Allopolyploids are species whose increased complement of genetic material is the result of hybridization of two closely related species. Thus homeologous chromosomes in allopolyploids are equivalent, but not identical. These differences mean that the precise pattern of silencing and expression can have important phenotypic effects. Reciprocal silencing on the population level refers to the case where two populations are each descended from the same allopolyploid. In one population, one of the two equivalent locci (A) is expressed while the other (B) has been silenced, while in the other population the reciprocal pattern occurs, with B being expressed and A silenced. It is important to note that this refers to equivalent loci, specific locations within the genome, rather than the entire homeologous chromosome.

Reciprocal silencing on the population level has been proposed as a means of allopatric speciation following a polyploid event. [1] Allopatric speciation occurs when two populations of the same species become spatially separated and accumulate enough genetic differences to lose the ability to interbreed. As redundant genes are silenced in allopolyploids there is the potential for rapid genetic differences to accumulate through reciprocal silencing. These differences can lead to the loss of ability to interbreed between separated populations at a faster rate than other methods of speciation, given the relative speed with which genes are silenced following a polyploid event. Faster still, redundant genes can be silenced through epigenetic means, although the importance of this phenomenon is not fully understood. [2]
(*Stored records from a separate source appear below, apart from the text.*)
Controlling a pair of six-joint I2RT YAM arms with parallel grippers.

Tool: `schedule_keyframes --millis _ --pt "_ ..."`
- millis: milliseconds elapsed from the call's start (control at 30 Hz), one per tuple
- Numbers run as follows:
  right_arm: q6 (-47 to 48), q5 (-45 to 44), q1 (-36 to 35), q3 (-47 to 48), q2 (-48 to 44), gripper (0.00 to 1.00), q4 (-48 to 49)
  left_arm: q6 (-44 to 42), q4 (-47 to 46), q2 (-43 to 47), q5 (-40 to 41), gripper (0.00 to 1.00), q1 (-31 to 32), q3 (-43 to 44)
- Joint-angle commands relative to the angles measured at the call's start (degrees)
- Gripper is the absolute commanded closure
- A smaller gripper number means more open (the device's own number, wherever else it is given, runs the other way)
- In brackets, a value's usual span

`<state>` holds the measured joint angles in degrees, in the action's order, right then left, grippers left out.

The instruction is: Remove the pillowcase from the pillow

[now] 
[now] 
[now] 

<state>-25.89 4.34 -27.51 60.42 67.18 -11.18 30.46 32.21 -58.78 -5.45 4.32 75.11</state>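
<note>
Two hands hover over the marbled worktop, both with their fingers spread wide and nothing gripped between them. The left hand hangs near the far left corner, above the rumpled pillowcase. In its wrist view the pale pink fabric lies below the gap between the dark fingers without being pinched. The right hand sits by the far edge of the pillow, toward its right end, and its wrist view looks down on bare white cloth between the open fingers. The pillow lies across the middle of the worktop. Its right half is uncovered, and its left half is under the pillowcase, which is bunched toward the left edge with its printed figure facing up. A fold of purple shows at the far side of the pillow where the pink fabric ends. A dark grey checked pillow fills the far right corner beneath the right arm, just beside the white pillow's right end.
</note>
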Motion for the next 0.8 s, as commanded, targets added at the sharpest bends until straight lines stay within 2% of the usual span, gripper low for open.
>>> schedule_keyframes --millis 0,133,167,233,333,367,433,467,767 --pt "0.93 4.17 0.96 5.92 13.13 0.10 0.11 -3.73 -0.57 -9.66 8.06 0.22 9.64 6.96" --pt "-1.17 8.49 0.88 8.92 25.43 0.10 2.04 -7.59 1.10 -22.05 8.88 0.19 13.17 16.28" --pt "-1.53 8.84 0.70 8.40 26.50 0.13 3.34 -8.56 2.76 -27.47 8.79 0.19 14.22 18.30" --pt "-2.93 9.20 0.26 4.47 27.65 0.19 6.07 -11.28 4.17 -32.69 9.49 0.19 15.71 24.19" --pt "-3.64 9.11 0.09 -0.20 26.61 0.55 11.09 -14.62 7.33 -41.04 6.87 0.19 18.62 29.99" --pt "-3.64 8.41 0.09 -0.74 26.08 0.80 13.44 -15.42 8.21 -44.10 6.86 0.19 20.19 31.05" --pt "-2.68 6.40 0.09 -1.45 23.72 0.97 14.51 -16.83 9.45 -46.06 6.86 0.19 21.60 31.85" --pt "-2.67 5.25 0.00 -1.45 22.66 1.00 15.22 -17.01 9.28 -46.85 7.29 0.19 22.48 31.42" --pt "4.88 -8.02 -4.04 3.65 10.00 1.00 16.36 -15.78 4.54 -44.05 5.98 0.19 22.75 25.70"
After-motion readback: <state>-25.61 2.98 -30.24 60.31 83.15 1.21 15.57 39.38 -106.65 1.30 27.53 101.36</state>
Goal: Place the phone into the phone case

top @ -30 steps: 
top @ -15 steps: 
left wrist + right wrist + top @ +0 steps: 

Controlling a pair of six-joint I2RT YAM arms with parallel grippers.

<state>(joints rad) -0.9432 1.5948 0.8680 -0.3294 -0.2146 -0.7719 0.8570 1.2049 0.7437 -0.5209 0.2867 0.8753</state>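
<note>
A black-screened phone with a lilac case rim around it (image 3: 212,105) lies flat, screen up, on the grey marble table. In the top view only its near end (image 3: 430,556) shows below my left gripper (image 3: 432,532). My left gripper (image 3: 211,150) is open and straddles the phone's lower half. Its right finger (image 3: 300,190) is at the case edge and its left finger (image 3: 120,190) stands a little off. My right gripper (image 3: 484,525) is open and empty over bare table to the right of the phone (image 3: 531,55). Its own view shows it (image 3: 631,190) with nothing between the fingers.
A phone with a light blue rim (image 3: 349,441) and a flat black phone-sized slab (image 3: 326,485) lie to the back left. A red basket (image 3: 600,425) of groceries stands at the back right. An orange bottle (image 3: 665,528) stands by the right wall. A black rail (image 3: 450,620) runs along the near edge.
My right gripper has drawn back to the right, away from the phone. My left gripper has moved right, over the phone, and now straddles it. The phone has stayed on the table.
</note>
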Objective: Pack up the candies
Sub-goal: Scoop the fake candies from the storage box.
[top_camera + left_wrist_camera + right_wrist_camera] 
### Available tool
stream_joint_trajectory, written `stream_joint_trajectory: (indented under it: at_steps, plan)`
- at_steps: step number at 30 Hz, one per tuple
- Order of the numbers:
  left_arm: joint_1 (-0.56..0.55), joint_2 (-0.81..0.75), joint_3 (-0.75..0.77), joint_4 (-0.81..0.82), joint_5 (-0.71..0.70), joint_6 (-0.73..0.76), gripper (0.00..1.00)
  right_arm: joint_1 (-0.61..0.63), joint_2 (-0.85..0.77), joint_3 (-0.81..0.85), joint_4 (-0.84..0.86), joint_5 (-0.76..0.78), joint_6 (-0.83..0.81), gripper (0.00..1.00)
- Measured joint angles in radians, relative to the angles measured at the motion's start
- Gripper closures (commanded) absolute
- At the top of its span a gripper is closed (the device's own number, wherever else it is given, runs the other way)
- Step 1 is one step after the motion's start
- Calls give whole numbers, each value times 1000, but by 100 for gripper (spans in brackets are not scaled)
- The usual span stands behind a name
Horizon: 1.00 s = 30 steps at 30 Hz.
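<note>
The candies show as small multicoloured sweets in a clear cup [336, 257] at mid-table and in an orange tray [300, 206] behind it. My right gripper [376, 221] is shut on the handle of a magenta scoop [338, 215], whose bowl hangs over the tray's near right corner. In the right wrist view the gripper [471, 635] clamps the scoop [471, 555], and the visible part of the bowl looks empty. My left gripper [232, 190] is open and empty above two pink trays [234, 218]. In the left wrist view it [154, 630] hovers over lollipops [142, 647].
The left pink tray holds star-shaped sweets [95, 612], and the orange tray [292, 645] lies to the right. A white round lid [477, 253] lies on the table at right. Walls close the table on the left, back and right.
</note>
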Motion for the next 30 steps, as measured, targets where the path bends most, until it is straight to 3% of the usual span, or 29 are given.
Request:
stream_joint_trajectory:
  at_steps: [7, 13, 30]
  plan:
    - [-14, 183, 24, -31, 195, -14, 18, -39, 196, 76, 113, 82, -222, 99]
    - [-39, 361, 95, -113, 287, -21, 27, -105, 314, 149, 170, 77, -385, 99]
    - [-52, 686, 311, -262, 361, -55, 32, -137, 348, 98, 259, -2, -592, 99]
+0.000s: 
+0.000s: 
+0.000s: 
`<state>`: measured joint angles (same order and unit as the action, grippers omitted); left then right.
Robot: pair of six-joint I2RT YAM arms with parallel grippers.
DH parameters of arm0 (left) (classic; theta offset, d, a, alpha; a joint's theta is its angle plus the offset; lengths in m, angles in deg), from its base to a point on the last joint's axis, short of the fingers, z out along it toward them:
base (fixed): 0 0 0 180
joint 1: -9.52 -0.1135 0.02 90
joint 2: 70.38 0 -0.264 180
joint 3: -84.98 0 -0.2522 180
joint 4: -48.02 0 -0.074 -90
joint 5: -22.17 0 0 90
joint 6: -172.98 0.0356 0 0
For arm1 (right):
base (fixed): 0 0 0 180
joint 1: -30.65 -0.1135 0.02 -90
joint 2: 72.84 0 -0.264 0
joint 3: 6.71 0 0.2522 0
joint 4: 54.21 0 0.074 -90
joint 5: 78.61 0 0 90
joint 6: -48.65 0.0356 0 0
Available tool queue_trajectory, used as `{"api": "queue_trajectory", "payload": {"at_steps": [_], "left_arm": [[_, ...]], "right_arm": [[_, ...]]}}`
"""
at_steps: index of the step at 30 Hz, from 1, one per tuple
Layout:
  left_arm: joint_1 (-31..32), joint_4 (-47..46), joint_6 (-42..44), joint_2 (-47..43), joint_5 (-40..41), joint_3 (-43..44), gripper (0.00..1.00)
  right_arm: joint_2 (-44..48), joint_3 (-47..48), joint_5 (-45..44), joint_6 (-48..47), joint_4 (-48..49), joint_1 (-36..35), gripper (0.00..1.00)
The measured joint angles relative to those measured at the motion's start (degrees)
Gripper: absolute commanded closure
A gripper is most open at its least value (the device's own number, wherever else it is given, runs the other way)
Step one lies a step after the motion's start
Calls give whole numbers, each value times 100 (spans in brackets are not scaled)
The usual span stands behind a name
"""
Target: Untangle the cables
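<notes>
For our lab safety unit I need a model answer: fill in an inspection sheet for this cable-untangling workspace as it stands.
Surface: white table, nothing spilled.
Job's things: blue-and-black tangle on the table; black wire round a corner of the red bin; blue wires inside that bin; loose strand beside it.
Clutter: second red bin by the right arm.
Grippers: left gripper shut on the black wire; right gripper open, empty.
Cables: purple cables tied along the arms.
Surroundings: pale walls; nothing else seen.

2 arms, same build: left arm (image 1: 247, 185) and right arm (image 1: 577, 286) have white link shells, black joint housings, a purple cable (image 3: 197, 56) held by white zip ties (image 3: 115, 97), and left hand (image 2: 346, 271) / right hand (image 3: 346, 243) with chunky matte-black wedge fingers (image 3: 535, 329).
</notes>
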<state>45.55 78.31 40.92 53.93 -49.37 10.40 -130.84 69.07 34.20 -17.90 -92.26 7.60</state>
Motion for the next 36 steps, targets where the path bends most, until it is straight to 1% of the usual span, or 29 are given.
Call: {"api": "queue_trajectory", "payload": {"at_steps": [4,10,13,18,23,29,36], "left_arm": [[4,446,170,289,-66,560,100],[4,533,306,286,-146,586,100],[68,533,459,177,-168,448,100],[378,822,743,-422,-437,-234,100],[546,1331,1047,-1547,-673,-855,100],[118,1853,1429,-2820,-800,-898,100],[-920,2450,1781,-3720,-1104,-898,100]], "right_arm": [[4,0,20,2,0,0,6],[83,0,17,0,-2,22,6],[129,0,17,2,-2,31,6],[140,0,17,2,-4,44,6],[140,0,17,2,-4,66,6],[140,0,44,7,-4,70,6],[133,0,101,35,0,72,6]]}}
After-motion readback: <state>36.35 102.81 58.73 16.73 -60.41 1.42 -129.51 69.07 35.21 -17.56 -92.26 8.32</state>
Reciprocal silencing between tissues

Reciprocal silencing on the tissue level refers to the same pattern of silencing and expression of homeologous loci. However, in this case, the differences in silencing and expression occur between two types of tissue within the same individual, rather than in individuals of different populations. This is an example of neofunctionalization, a process where duplicated genes that were once at equivalent loci evolve to carry out two separate functions. [3] Since different tissues require different genes to be expressed, reciprocal silencing can occur between tissues. Importantly, while the pattern of gene expression is the same as in the population case, the genetic means by which this pattern is achieved are very different. While silencing mutations are thought to be the main source of reciprocal silencing at the population level, at the tissue level only epigenetic factors are in play, since expressible copies of both homeologous loci must exist in all cells in an individual if different tissues express different homeologs.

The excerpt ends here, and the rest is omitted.